Serum S100B is increased during early treatment with antipsychotics and in deficit schizophrenia.

Matthias L Schroeter1, Hashim Abdul-Khaliq, Stephan Frühauf, Ruth Höhne, Gabi Schick, Albert Diefenbacher, Ingolf E Blasig.   

Abstract

Previous studies reported controversial results concerning alterations of astrocytes in schizophrenia.
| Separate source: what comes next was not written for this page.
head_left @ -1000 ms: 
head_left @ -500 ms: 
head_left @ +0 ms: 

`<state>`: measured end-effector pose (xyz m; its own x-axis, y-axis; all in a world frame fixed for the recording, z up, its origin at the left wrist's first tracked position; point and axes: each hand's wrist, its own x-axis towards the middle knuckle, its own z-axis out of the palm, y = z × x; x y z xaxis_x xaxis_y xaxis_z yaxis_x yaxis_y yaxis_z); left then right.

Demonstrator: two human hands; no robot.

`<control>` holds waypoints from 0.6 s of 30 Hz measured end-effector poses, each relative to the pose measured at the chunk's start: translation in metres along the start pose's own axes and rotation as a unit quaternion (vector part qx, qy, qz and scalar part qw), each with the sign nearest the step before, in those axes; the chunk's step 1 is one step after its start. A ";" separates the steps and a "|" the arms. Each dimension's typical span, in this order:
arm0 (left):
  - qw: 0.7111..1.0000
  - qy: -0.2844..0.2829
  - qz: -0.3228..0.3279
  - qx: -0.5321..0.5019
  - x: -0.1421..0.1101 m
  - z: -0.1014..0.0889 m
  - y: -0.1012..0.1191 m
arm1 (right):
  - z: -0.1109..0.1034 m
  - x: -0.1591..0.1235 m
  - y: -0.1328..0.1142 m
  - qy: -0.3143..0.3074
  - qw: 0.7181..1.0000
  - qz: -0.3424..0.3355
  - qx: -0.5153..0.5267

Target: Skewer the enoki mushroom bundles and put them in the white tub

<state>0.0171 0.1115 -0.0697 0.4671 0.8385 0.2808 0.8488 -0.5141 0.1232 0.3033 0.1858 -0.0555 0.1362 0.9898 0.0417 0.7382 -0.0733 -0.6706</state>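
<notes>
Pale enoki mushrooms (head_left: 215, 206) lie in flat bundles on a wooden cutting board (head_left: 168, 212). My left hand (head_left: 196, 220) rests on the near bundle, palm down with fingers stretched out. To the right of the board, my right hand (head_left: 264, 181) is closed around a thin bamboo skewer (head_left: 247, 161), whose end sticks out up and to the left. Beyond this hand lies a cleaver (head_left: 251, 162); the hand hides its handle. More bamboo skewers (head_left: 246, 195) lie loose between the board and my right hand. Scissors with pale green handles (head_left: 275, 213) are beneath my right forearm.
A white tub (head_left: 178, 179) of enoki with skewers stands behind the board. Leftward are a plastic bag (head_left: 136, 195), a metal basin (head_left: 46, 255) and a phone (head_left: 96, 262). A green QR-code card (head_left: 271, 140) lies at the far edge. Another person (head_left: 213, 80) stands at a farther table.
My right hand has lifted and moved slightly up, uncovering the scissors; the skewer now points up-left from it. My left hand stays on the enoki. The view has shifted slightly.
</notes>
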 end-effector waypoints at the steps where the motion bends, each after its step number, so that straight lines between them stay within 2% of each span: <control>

Because S100B may be regarded as a marker for astrocytes, the objective of this study was to examine S100B serum concentrations in 30 patients with schizophrenia with a monoclonal two-site immunoluminometric assay that specifically detects S100B. An ANOVA revealed medication (p<0.005) and deficit vs. nondeficit syndrome (p<0.05) as factors that influenced S100B significantly. S100B was higher in schizophrenic patients treated with antipsychotic drugs for approximately 3 weeks (241.1+/-152.5 ng/l) in comparison with unmedicated patients (111.4+/-31.8 ng/l, p<0.005), and healthy age-matched controls (112.8+/-53.4 ng/l, p<0.001; Bonferroni corrected two-tailed Student's t-test). There was no difference of S100B between unmedicated patients and controls (p>0.05). Patients with deficit (250.6+/-154.9 ng/l) had higher S100B levels than patients with nondeficit schizophrenia (146.7+/-107.2 ng/l, p<0.05) or controls (p<0.005). S100B was positively correlated with the subscore 'thought disturbance' of the Brief Psychiatric Rating Scale (p<0.05). In summary, increased serum levels of S100B may indicate alterations of astrocytes during early treatment with antipsychotics and in deficit schizophrenia. Whether S100B is elevated due to injured astrocytes and a disrupted blood-brain barrier, or by active secretion of S100B by astrocytes, has to be clarified by further studies.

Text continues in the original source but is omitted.